9 Looking at Data: Our Your Secret Weapon

Author

We’ve touched on the importance of having metrics that are specific to your business and a systematic process for measuring and reviewing them.

Today I wanted to share a recent experience that highlights a crucial lesson for AI projects:

There’s no substitute for examining your data first-hand.

I was recently working with a company that automates HR functions like recruiting and onboarding. Their engineering team had developed an evaluation suite with various metrics to measure the AI’s performance. One metric in particular caught my attention– the “edit distance” between the AI-generated email and the recruiter’s final version. In case you haven’t heard of it, edit distance is a measurement of how similar two texts are. This metric seemed like it would be a good one– it’s business-specific, and it can be systematically measured.

The team had found that the average edit distance between the AI-generated emails and the recruiter’s final version was 12%. This seemed like a good result, but the team was struggling with poor results. It ends up that the metric was hiding a critical flaw.

Look at the Raw Data

In my experience, the best way to understand a metric is to look at the raw data. It might sound simple, but it’s like a secret weapon that almost always uncovers something unexpected.

I asked to review some of these emails myself, and what I found was shocking: For the most part, the AI-generated emails were perfectly reasonable. Instead, it was actually the human edits that were causing problems! The “improvements” that humans made often introduced grammatical errors, wordiness, and unclear messaging.

The assumption that human edits would always improve the emails was a fundamental flaw in the edit distance metric. This discovery took me just a few hours. The team was stunned by how quickly I identified this issue that had eluded them for so long.
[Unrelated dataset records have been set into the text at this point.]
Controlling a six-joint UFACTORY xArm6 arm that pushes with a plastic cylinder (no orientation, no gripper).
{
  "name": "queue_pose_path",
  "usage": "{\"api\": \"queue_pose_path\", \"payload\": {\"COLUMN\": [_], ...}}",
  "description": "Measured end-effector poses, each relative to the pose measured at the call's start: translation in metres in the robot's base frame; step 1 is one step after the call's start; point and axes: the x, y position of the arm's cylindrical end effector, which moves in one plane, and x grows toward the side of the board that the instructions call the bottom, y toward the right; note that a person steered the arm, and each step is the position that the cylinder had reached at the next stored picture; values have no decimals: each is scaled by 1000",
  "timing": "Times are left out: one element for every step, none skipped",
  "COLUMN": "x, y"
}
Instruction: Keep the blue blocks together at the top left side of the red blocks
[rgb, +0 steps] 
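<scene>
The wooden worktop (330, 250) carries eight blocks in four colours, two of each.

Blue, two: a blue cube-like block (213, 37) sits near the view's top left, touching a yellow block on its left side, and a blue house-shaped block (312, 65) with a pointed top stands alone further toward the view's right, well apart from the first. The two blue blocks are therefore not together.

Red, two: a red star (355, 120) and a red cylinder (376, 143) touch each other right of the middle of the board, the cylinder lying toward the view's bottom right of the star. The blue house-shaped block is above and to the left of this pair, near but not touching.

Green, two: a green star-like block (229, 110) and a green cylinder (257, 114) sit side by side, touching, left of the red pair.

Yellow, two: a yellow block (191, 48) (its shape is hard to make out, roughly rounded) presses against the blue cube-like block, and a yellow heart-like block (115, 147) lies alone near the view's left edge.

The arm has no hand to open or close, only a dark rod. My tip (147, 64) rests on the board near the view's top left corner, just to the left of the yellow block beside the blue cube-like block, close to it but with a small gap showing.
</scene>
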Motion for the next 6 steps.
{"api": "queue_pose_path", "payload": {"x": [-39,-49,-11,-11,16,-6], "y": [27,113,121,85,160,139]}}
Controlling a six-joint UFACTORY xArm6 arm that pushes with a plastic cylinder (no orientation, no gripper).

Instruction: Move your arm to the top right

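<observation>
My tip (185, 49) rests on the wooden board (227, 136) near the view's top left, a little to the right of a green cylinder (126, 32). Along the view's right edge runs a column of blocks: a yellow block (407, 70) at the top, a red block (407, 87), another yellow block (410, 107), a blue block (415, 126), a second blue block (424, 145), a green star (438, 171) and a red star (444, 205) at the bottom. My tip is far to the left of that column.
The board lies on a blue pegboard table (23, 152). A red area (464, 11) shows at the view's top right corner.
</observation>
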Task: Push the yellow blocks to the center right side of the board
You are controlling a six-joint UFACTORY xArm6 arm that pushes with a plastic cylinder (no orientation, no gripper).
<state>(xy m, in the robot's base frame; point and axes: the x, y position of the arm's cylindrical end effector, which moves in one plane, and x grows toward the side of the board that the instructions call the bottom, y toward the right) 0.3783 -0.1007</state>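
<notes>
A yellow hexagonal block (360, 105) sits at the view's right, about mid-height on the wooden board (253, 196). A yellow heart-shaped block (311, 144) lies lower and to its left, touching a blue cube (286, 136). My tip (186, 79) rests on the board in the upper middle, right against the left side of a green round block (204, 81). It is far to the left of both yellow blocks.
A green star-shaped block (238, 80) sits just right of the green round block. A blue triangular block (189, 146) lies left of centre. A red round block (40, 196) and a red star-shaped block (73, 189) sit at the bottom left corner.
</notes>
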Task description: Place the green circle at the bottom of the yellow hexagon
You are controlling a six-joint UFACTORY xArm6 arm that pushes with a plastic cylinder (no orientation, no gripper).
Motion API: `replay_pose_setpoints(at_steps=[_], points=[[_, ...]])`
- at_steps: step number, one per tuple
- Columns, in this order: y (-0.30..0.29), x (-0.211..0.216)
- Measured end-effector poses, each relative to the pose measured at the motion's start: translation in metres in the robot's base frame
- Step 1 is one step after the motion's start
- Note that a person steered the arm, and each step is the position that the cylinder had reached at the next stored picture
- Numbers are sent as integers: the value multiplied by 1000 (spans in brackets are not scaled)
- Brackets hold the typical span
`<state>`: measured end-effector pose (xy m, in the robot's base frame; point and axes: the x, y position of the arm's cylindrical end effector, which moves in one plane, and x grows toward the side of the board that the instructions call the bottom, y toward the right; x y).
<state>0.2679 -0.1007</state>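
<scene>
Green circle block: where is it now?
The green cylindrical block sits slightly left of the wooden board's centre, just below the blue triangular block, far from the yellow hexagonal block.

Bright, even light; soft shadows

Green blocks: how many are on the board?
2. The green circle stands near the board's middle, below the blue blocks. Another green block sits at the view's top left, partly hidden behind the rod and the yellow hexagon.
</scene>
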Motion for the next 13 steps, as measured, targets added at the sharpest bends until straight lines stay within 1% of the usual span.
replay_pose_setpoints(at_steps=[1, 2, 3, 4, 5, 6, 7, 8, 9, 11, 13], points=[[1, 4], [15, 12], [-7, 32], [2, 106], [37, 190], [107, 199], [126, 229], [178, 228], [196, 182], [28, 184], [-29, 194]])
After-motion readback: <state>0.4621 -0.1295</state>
You (Yes, You) Need To Review Data

In my consulting engagements, I always train executives on reviewing data. This approach is the main reason our clients see tangible results.

Understanding the nuances of your AI systems isn’t just the domain of technicians and engineers—it’s a critical responsibility for executives.

As an executive, you’re in a unique position to bridge the gap between technical capabilities and business objectives. AI systems often interact with users in natural language, making the data more accessible than you might think. By personally reviewing AI interactions, you can:

Ensure Alignment with Business Values: Verify that the AI represents your brand and communicates in a manner consistent with your company’s ethos.
Uncover Hidden Issues: Spot user experience problems, interface issues, or workflow bottlenecks that aggregated reports might miss.
Provide Valuable Feedback: Your critiques can directly improve the AI’s performance, much like coaching a new employee.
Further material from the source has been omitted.